Deepgram STT
Deepgram Nova-3 is our recommended STT provider for voice agents due to its industry-leading latency and accuracy.
Why Deepgram?
| Feature |
Deepgram Nova-3 |
Competitors |
| Time to First Partial |
~80ms |
120-300ms |
| Word Error Rate |
8.4% |
10-15% |
| Endpointing |
Smart |
Basic |
| Streaming |
Full support |
Varies |
| Cost |
$0.0043/min |
$0.006-0.016/min |
Configuration
Basic Setup
{
"agent": {
"name": "Customer Support",
"sttProvider": "deepgram",
"sttModel": "nova-3"
}
}
Environment Variables
DEEPGRAM_API_KEY=your_deepgram_api_key
Advanced Configuration
{
"sttProvider": "deepgram",
"sttModel": "nova-3",
"sttConfig": {
"language": "en-US",
"punctuate": true,
"profanity_filter": false,
"diarize": false,
"smart_format": true,
"filler_words": false,
"endpointing": 300,
"utterance_end_ms": 1000,
"interim_results": true,
"vad_events": true
}
}
Configuration Options
Core Settings
| Parameter |
Type |
Default |
Description |
language |
string |
en-US |
Language code (BCP-47) |
model |
string |
nova-3 |
Model version |
tier |
string |
nova |
Processing tier |
| Parameter |
Type |
Default |
Description |
punctuate |
bool |
true |
Add punctuation |
smart_format |
bool |
true |
Format numbers, dates, etc. |
numerals |
bool |
false |
Convert words to digits |
profanity_filter |
bool |
false |
Censor profanity |
filler_words |
bool |
false |
Include "um", "uh" |
Endpointing (Critical for Voice)
| Parameter |
Type |
Default |
Description |
endpointing |
int |
300 |
Silence (ms) to trigger is_final |
utterance_end_ms |
int |
1000 |
Max wait for speech completion |
interim_results |
bool |
true |
Stream partial results |
vad_events |
bool |
true |
Emit VAD start/stop events |
Endpointing Tuning
Endpointing determines when the user has finished speaking:
endpointing = 300ms (default)
─────────────────────────────────────────────────────────────
User: "What is my order status" [300ms silence] → is_final
Good for: Normal conversation pace
endpointing = 150ms (aggressive)
─────────────────────────────────────────────────────────────
User: "What is my order" [150ms] → is_final (too early!)

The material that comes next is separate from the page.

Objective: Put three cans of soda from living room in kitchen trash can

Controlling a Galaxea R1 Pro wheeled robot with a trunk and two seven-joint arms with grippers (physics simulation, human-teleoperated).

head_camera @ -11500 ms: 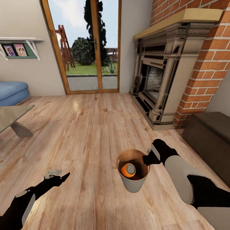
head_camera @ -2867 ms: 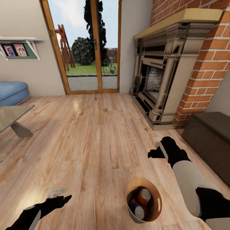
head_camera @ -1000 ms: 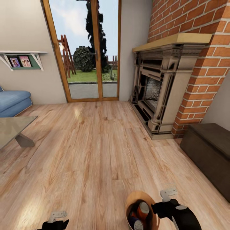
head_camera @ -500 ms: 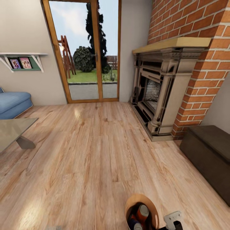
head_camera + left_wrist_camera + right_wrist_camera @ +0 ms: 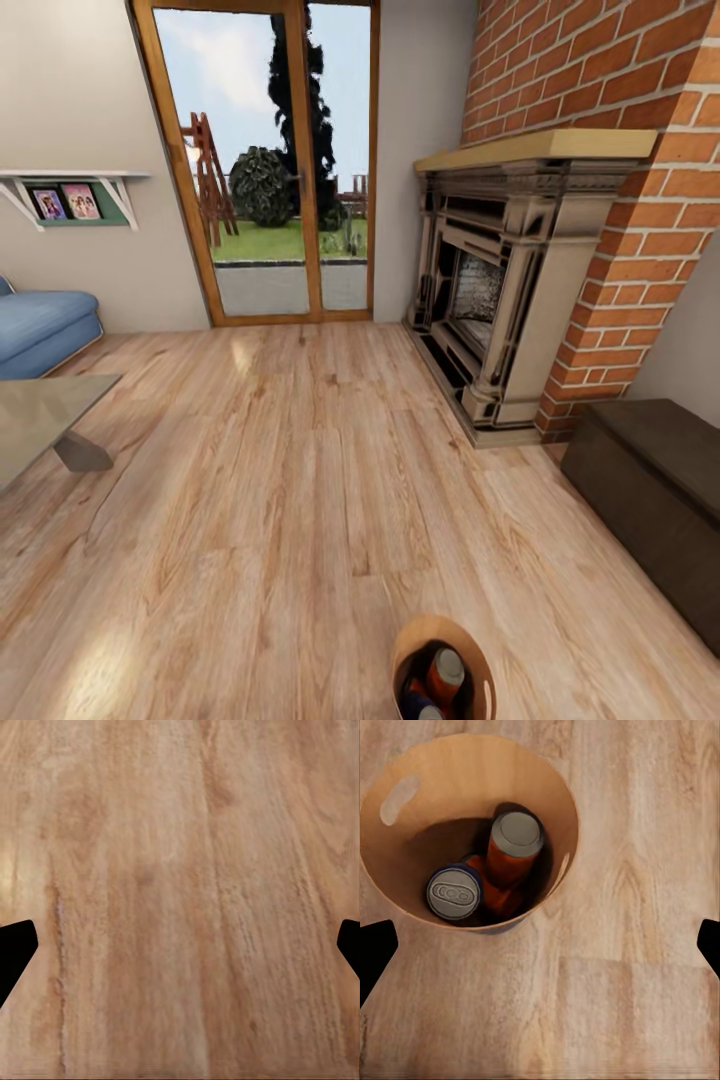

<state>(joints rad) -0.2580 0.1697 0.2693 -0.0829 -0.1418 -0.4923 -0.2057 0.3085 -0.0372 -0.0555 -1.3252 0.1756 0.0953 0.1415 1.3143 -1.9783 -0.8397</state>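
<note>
The tash can point(image 5: 481, 661), with its glossy brown inside, stands on the living room's wood floor at the bottom edge of the head view. Inside it an orange can of soda point(image 5: 446, 672) leans beside a dark blue one point(image 5: 415, 694). In the right wrist view the tash can point(image 5: 451, 786) holds an orange can of soda point(image 5: 514, 849), a blue-sided one point(image 5: 453, 893) and an orange part between them. My right gripper point(image 5: 540, 952) hangs open above the floor beside the bin. My left gripper point(image 5: 180, 952) is open over bare floorboards, its dark fingertips point(image 5: 15, 954) at the frame's edges.
A carved stone fireplace point(image 5: 500, 290) and brick chimney point(image 5: 640, 200) stand at the right, with a dark low chest point(image 5: 650, 480) in front of them. A glass table point(image 5: 40, 420) and blue sofa point(image 5: 40, 325) are at the left. Glass doors point(image 5: 270, 170) lie ahead.
The head view has tilted upward, so the tash can sits lower in the picture. Both arms have dropped out of the head view. The cans lie in the bin as before.
</note>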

User: " status" ← This gets cut off
Risk: Cutting off slow speakers
endpointing = 500ms (conservative)
─────────────────────────────────────────────────────────────
User: "What is my order status" [500ms silence] → is_final
Trade-off: Higher latency, but won't cut off
Good for: Elderly users, complex queries
Per-Agent Endpointing
Configure based on use case:
// Fast-paced customer service
{
"sttConfig": {
"endpointing": 250,
"utterance_end_ms": 800
}
}
// Elderly or accessibility-focused
{
"sttConfig": {
"endpointing": 500,
"utterance_end_ms": 1500
}
}
// Dictation or complex input
{
"sttConfig": {
"endpointing": 700,
"utterance_end_ms": 2000
}
}
Implementation
WebSocket Connection
type DeepgramSTT struct {
conn *websocket.Conn
apiKey string
config DeepgramConfig
eventChan chan TranscriptEvent
}
func (d *DeepgramSTT) Connect(ctx context.Context) error {
// Build WebSocket URL with parameters
params := url.Values{}
params.Set("model", d.config.Model)
params.Set("language", d.config.Language)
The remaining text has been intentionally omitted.